If you are an individual at the time of the trigger event, either:

(a)  you and the company must both be Australian residents at that time; or

(b)  both of the following requirements must be satisfied:

(i)      each asset must be *taxable Australian property at that time;

(ii)     the shares in the company mentioned in subsection 122-20(1) must be taxable Australian property just after that time.

The Taxpayer is, and once incorporated NewCo Pty Ltd will be, a resident of Australia for the purposes of the definition in subsection 6(1) of the ITAA 1936. As such, paragraph 122-25(6)(a) applies and this subsection will be satisfied.

Subsection 122-25(7)

If you are a trustee of a trust at the time of the trigger event, either:

(a)  at that time, the trust must be a *resident trust for CGT purposes and the company must be an Australian resident; or

(b)  both of the following requirements must be satisfied:

(i)    each *CGT asset must be a CGT asset of the trust that is *taxable Australian property at that time; and

(j)    the shares in the company mentioned in subsection 122-20(1) must be taxable Australian property just after that time.

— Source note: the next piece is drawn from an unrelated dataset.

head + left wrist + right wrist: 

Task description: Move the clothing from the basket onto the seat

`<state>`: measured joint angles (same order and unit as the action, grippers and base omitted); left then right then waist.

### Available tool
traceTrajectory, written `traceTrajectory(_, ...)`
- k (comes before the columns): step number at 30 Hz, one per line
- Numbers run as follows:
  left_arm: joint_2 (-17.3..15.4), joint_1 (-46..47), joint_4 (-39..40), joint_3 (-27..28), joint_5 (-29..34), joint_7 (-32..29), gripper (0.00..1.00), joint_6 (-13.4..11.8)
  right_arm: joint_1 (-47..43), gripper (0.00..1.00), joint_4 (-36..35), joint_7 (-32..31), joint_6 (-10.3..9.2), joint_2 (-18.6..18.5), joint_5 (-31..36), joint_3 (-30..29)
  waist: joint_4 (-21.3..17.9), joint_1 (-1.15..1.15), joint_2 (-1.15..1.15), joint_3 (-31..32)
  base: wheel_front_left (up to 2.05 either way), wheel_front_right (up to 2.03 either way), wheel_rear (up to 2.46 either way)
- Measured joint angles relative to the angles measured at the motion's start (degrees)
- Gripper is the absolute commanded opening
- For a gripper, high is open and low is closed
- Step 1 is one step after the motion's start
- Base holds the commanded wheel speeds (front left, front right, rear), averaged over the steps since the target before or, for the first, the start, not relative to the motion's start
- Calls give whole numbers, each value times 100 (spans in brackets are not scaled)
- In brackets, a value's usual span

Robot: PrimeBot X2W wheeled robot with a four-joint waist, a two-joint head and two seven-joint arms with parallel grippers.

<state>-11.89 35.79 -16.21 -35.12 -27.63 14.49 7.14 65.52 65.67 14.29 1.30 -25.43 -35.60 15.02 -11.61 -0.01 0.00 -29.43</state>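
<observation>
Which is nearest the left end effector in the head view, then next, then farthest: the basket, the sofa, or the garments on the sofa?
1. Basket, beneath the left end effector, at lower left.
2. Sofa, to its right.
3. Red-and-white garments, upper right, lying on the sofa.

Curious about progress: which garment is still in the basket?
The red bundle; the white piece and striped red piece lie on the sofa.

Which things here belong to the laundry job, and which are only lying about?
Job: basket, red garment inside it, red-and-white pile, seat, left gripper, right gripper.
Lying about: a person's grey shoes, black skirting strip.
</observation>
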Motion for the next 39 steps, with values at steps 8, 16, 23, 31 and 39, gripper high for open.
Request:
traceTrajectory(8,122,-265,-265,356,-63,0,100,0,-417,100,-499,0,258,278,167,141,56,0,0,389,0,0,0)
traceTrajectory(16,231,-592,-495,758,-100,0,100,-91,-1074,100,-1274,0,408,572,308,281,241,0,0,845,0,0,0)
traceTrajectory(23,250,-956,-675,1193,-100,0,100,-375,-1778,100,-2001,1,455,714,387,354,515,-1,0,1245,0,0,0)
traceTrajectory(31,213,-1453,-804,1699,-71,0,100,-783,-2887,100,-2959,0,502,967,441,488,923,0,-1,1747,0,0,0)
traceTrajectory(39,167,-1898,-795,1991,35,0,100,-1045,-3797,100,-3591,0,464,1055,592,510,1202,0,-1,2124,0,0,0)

This subsection only applies to a trustee of a trust so does not apply to The Taxpayer's disposal of their Company A Shares to NewCo Pty Ltd.

All the relevant subsection of section 122-25 will be satisfied in respect of The Taxpayer' disposal of their Company A Shares to NewCo Pty Ltd.

Section 122-35 - What if the company undertakes to discharge a liability (disposal case)

NewCo Pty Ltd is not discharging a liability of The Taxpayer as part of the disposal of Company A Shares to NewCo Pty Ltd and therefore this section has no application.

As the requirements of sections 122-15, 122-20 and 122-25 are satisfied, The Taxpayer may choose to obtain a roll-over on the transfer of the Company A Shares to NewCo Pty Ltd in exchange for shares in NewCo Pty Ltd, and thus disregard the capital gain realised on the disposal of those shares in accordance with subsection 122-40(1).

 

[1] As per the assumption to this ruling.

[2] Note: as per ATO Interpretative Decision ATO ID 2004/94 Income Tax Capital gains tax: Subdivision 122-A rollover: no consideration received, if the Taxpayer decides to dispose of their Company A Shares to NewCo Pty Ltd for no consideration, then section 122-20 will not need to be applied in respect of the disposal.